A Vale sustenta que as operações canadenses perderam sua competitividade contra produtores de níquel em outras partes do mundo, em grande parte em países em desenvolvimento de salários baixos. Ela quer aumentar o piso no qual os trabalhadores em Sudbury passam a receber o bônus do níquel e converter o plano de pensão da Inco de um benefício definido para um modelo de contribuição definido.

De acordo com Agnelli: “Nossa opinião é que o preço não está relacionado aos resultados dos nossos trabalhadores. O preço do níquel pode ser mais baixo, e seus esforços muito maiores.”

As emoções correram soltas dos dois lados.

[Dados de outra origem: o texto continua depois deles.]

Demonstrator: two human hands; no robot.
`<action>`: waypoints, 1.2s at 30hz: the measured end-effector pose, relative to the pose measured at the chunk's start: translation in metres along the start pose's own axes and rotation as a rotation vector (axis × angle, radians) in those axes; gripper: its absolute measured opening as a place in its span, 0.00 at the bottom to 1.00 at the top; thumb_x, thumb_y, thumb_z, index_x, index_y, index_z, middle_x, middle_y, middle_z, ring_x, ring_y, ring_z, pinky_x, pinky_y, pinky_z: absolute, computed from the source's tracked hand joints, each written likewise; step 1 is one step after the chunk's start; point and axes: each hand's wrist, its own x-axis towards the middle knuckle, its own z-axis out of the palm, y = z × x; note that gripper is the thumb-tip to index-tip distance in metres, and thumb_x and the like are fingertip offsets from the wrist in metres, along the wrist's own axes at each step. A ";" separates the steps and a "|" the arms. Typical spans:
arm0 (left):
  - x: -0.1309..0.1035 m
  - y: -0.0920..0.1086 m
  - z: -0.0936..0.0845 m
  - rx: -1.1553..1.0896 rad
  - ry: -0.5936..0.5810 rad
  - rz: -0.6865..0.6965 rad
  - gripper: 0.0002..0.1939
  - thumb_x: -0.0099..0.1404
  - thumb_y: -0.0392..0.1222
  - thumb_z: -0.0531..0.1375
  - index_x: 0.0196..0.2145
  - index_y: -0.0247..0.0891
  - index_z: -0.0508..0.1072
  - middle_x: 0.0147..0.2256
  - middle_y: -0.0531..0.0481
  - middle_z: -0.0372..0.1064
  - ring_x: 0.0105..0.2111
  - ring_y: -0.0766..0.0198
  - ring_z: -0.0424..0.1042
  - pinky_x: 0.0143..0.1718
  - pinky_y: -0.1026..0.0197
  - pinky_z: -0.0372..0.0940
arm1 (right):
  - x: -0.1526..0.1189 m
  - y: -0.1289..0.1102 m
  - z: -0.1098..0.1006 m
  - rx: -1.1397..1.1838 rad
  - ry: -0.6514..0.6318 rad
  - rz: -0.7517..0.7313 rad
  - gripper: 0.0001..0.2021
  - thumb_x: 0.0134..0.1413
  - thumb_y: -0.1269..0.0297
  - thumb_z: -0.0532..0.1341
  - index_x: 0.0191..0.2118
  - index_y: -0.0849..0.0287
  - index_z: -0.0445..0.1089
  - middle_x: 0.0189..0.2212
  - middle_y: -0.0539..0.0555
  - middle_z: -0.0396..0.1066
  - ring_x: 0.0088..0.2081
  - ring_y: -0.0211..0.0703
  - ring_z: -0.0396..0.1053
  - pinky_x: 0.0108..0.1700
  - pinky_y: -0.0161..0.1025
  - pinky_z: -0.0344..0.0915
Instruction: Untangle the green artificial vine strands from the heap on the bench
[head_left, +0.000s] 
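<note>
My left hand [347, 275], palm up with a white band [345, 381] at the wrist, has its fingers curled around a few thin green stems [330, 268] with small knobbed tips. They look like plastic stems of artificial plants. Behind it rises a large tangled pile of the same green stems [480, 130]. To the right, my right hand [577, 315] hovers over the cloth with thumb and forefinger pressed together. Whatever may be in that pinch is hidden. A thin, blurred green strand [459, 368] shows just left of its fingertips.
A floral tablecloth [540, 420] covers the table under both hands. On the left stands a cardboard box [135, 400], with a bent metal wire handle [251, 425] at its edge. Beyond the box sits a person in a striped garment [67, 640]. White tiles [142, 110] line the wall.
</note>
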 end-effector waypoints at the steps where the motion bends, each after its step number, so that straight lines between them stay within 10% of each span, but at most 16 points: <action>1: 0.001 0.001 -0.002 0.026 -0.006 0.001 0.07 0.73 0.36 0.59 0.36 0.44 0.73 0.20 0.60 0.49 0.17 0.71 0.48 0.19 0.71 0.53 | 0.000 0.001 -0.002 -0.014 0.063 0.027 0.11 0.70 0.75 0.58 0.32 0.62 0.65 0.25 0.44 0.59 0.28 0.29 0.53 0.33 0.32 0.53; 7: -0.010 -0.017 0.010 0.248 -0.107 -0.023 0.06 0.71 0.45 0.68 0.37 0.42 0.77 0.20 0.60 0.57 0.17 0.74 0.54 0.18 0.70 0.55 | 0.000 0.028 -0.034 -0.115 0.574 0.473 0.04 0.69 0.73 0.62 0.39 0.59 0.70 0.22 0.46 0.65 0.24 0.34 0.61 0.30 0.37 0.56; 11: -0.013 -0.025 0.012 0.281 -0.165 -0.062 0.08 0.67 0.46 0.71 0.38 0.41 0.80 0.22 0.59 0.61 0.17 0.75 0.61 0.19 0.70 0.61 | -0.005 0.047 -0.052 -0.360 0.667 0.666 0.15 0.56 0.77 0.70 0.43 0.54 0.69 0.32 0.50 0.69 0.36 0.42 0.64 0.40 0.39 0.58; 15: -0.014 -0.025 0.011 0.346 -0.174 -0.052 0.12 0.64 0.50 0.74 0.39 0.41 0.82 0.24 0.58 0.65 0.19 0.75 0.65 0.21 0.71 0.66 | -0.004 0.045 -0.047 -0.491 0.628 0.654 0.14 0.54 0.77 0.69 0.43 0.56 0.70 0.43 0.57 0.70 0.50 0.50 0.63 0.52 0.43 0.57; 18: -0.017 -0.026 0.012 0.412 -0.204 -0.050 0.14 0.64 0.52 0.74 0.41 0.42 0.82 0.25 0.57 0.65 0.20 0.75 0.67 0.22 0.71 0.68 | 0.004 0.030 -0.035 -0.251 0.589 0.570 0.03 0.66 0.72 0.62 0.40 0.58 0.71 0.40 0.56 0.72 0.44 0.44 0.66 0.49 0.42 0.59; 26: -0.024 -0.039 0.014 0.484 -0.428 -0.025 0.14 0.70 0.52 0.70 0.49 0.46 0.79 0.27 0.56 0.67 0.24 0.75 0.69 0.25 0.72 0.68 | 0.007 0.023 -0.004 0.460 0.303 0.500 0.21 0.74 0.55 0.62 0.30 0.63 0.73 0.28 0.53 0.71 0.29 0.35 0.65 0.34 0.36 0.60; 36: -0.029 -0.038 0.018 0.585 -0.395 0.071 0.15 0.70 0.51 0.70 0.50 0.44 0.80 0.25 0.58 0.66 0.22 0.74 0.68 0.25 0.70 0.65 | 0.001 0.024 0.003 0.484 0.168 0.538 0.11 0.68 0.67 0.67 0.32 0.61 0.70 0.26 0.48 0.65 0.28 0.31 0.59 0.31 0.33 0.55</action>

A Vale entrou com uma ação legal contra o sindicato, acusando seus membros de vandalismo, assaltos premeditados e ameaças de morte.

O sindicato está igualmente rancoroso. “A comunidade está entendendo que tipo de empresa nosso governo federal permitiu que comprasse nossos recursos minerais e nossa riqueza”, o presidente do sindicato Leo Gerard escreveu no jornal local Sudbury Star, no mês passado.

A Vale aumentou ainda mais a ira do sindicato empregando trabalhadores substitutos não sindicalizados.

De acordo com Alves, a aquisição no Canadá também criou problemas para a Vale perto de casa. “O sindicato veio se reunir com sindicatos no Brasil e causou muitos problemas quando os brasileiros subitamente quiseram ganhar tanto quanto os canadenses”, diz ele.

A quebra nas negociações desta semana aconteceu quando muitos pensavam que os dois lados estavam perto de fechar um acordo. Poucos agora dão palpites de como vai terminar a disputa, mas a Vale parece ter aprendido algumas lições de sua experiência canadense. Murilo Ferreira, primeiro brasileiro a cair de pára-quedas em Toronto para chefiar a Vale Inco falava um inglês hesitante e era conhecido mais por seus talentos técnicos do que de liderança. Foi substituído no ano passado por Tito Martins, um executivo mais afável com maior habilidade de comunicar as preocupações do Rio de Janeiro para Toronto e vice-versa.

“É uma questão de culturas que têm que se ajustar”, diz Agnelli. “Vamos alcançar um bom acordo. A Inco é... inovadora, seus empregados são altamente qualificados; temos respeito por eles e queremos que estejam conosco.”